++++ EXCERPTED DATA ++++

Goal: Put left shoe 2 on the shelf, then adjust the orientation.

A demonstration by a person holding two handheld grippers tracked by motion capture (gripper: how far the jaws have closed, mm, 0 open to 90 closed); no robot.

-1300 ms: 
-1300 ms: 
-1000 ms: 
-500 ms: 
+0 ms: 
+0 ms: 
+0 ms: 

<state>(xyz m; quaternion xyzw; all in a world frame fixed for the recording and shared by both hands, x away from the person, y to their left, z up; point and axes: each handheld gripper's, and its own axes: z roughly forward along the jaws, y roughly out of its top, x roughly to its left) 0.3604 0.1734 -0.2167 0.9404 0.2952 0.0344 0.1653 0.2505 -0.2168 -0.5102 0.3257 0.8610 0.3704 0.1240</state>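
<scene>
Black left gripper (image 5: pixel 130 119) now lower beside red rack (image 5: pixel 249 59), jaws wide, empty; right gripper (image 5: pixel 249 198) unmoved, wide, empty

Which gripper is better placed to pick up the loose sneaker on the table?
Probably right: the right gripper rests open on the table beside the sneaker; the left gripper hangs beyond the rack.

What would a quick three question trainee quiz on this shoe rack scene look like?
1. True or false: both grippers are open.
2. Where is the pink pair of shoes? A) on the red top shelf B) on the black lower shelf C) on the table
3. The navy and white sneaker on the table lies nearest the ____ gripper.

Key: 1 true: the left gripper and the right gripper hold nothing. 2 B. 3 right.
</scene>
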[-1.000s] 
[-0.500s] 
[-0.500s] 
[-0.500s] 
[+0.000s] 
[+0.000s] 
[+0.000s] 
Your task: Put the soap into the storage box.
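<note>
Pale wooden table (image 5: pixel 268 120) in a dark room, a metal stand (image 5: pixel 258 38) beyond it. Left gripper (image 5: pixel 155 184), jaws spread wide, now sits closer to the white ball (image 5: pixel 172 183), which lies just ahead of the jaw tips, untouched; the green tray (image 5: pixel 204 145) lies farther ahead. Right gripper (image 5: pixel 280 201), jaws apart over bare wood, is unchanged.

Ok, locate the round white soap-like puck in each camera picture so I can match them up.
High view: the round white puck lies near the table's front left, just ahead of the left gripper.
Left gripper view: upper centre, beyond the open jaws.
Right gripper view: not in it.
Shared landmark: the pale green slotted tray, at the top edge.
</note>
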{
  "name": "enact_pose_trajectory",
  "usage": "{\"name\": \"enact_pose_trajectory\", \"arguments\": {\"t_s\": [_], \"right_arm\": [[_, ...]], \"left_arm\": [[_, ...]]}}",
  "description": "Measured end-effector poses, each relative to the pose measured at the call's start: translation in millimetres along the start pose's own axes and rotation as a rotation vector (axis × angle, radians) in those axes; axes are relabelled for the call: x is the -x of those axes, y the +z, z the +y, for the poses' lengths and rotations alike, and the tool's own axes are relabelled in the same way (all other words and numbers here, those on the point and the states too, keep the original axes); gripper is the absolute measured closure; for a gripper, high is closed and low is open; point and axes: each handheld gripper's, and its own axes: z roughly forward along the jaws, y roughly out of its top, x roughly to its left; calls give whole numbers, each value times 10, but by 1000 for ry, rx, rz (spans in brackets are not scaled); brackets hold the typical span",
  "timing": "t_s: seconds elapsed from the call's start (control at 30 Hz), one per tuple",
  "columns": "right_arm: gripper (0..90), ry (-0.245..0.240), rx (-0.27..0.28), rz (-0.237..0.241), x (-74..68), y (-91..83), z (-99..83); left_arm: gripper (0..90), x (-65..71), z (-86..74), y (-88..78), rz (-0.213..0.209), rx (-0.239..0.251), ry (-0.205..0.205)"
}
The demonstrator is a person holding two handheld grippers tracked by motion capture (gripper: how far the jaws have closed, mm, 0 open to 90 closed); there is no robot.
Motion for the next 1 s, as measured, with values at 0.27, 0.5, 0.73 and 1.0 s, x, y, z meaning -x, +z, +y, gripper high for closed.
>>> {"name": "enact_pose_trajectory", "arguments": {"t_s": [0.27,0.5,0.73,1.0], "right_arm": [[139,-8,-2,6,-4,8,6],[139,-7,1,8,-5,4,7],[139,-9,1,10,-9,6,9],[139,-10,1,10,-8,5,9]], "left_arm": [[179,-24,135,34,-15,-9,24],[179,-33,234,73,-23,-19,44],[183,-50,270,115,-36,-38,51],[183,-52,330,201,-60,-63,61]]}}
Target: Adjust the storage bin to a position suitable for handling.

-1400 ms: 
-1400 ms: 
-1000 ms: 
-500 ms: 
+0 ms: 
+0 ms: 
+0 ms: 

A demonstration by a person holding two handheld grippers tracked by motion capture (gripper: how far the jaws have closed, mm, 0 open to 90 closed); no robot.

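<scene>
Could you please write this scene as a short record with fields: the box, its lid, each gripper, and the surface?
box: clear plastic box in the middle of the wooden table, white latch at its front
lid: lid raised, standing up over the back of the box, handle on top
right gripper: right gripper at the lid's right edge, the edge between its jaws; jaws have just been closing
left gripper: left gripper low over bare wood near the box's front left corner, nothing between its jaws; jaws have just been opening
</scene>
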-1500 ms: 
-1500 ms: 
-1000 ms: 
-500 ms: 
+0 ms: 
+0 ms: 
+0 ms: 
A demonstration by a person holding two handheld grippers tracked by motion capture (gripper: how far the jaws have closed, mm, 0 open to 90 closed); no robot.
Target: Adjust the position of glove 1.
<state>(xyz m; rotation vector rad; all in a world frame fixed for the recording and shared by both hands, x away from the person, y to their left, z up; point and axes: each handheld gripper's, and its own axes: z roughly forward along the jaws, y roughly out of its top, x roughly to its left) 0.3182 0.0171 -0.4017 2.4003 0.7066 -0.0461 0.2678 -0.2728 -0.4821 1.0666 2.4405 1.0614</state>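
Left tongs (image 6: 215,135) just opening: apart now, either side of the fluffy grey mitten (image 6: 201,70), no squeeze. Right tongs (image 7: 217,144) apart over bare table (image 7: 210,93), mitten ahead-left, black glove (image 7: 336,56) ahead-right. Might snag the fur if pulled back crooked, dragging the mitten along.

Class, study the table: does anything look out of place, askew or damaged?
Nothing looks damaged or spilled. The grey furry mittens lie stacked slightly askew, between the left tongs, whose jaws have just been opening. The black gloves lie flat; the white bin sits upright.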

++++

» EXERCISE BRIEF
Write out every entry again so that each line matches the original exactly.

» SOLUTION TO THIS TASK
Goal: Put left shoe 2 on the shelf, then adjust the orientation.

A demonstration by a person holding two handheld grippers tracked by motion capture (gripper: how far the jaws have closed, mm, 0 open to 90 closed); no robot.

-1300 ms: 
-1300 ms: 
-1000 ms: 
-500 ms: 
+0 ms: 
+0 ms: 
+0 ms: 

<state>(xyz m; quaternion xyzw; all in a world frame fixed for the recording and shared by both hands, x away from the person, y to their left, z up; point and axes: each handheld gripper's, and its own axes: z roughly forward along the jaws, y roughly out of its top, x roughly to its left) 0.3604 0.1734 -0.2167 0.9404 0.2952 0.0344 0.1653 0.2505 -0.2168 -0.5102 0.3257 0.8610 0.3704 0.1240</state>
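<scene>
Black left gripper (image 5: pixel 130 119) now lower beside red rack (image 5: pixel 249 59), jaws wide, empty; right gripper (image 5: pixel 249 198) unmoved, wide, empty

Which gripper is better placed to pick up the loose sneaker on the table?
Probably right: the right gripper rests open on the table beside the sneaker; the left gripper hangs beyond the rack.

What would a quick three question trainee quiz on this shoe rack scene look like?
1. True or false: both grippers are open.
2. Where is the pink pair of shoes? A) on the red top shelf B) on the black lower shelf C) on the table
3. The navy and white sneaker on the table lies nearest the ____ gripper.

Key: 1 true: the left gripper and the right gripper hold nothing. 2 B. 3 right.
</scene>
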[-1.000s] 
[-0.500s] 
[-0.500s] 
[-0.500s] 
[+0.000s] 
[+0.000s] 
[+0.000s] 
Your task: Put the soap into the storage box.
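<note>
Pale wooden table (image 5: pixel 268 120) in a dark room, a metal stand (image 5: pixel 258 38) beyond it. Left gripper (image 5: pixel 155 184), jaws spread wide, now sits closer to the white ball (image 5: pixel 172 183), which lies just ahead of the jaw tips, untouched; the green tray (image 5: pixel 204 145) lies farther ahead. Right gripper (image 5: pixel 280 201), jaws apart over bare wood, is unchanged.

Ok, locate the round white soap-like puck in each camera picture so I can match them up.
High view: the round white puck lies near the table's front left, just ahead of the left gripper.
Left gripper view: upper centre, beyond the open jaws.
Right gripper view: not in it.
Shared landmark: the pale green slotted tray, at the top edge.
</note>
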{
  "name": "enact_pose_trajectory",
  "usage": "{\"name\": \"enact_pose_trajectory\", \"arguments\": {\"t_s\": [_], \"right_arm\": [[_, ...]], \"left_arm\": [[_, ...]]}}",
  "description": "Measured end-effector poses, each relative to the pose measured at the call's start: translation in millimetres along the start pose's own axes and rotation as a rotation vector (axis × angle, radians) in those axes; axes are relabelled for the call: x is the -x of those axes, y the +z, z the +y, for the poses' lengths and rotations alike, and the tool's own axes are relabelled in the same way (all other words and numbers here, those on the point and the states too, keep the original axes); gripper is the absolute measured closure; for a gripper, high is closed and low is open; point and axes: each handheld gripper's, and its own axes: z roughly forward along the jaws, y roughly out of its top, x roughly to its left; calls give whole numbers, each value times 10, but by 1000 for ry, rx, rz (spans in brackets are not scaled); brackets hold the typical span",
  "timing": "t_s: seconds elapsed from the call's start (control at 30 Hz), one per tuple",
  "columns": "right_arm: gripper (0..90), ry (-0.245..0.240), rx (-0.27..0.28), rz (-0.237..0.241), x (-74..68), y (-91..83), z (-99..83); left_arm: gripper (0..90), x (-65..71), z (-86..74), y (-88..78), rz (-0.213..0.209), rx (-0.239..0.251), ry (-0.205..0.205)"
}
The demonstrator is a person holding two handheld grippers tracked by motion capture (gripper: how far the jaws have closed, mm, 0 open to 90 closed); there is no robot.
Motion for the next 1 s, as measured, with values at 0.27, 0.5, 0.73 and 1.0 s, x, y, z meaning -x, +z, +y, gripper high for closed.
>>> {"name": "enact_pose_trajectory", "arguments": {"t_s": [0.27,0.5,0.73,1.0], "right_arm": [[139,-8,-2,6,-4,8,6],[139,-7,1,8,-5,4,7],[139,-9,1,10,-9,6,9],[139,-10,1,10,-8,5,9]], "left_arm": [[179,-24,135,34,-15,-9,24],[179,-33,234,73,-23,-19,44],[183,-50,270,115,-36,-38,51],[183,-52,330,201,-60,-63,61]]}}
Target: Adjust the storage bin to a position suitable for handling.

-1400 ms: 
-1400 ms: 
-1000 ms: 
-500 ms: 
+0 ms: 
+0 ms: 
+0 ms: 

A demonstration by a person holding two handheld grippers tracked by motion capture (gripper: how far the jaws have closed, mm, 0 open to 90 closed); no robot.

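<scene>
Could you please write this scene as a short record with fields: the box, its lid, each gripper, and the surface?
box: clear plastic box in the middle of the wooden table, white latch at its front
lid: lid raised, standing up over the back of the box, handle on top
right gripper: right gripper at the lid's right edge, the edge between its jaws; jaws have just been closing
left gripper: left gripper low over bare wood near the box's front left corner, nothing between its jaws; jaws have just been opening
</scene>
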-1500 ms: 
-1500 ms: 
-1000 ms: 
-500 ms: 
+0 ms: 
+0 ms: 
+0 ms: 
A demonstration by a person holding two handheld grippers tracked by motion capture (gripper: how far the jaws have closed, mm, 0 open to 90 closed); no robot.
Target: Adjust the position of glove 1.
<state>(xyz m; rotation vector rad; all in a world frame fixed for the recording and shared by both hands, x away from the person, y to their left, z up; point and axes: each handheld gripper's, and its own axes: z roughly forward along the jaws, y roughly out of its top, x roughly to its left) 0.3182 0.0171 -0.4017 2.4003 0.7066 -0.0461 0.2678 -0.2728 -0.4821 1.0666 2.4405 1.0614</state>
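Left tongs (image 6: 215,135) just opening: apart now, either side of the fluffy grey mitten (image 6: 201,70), no squeeze. Right tongs (image 7: 217,144) apart over bare table (image 7: 210,93), mitten ahead-left, black glove (image 7: 336,56) ahead-right. Might snag the fur if pulled back crooked, dragging the mitten along.

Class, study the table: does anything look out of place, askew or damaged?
Nothing looks damaged or spilled. The grey furry mittens lie stacked slightly askew, between the left tongs, whose jaws have just been opening. The black gloves lie flat; the white bin sits upright.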

No other output is needed; the exercise is complete.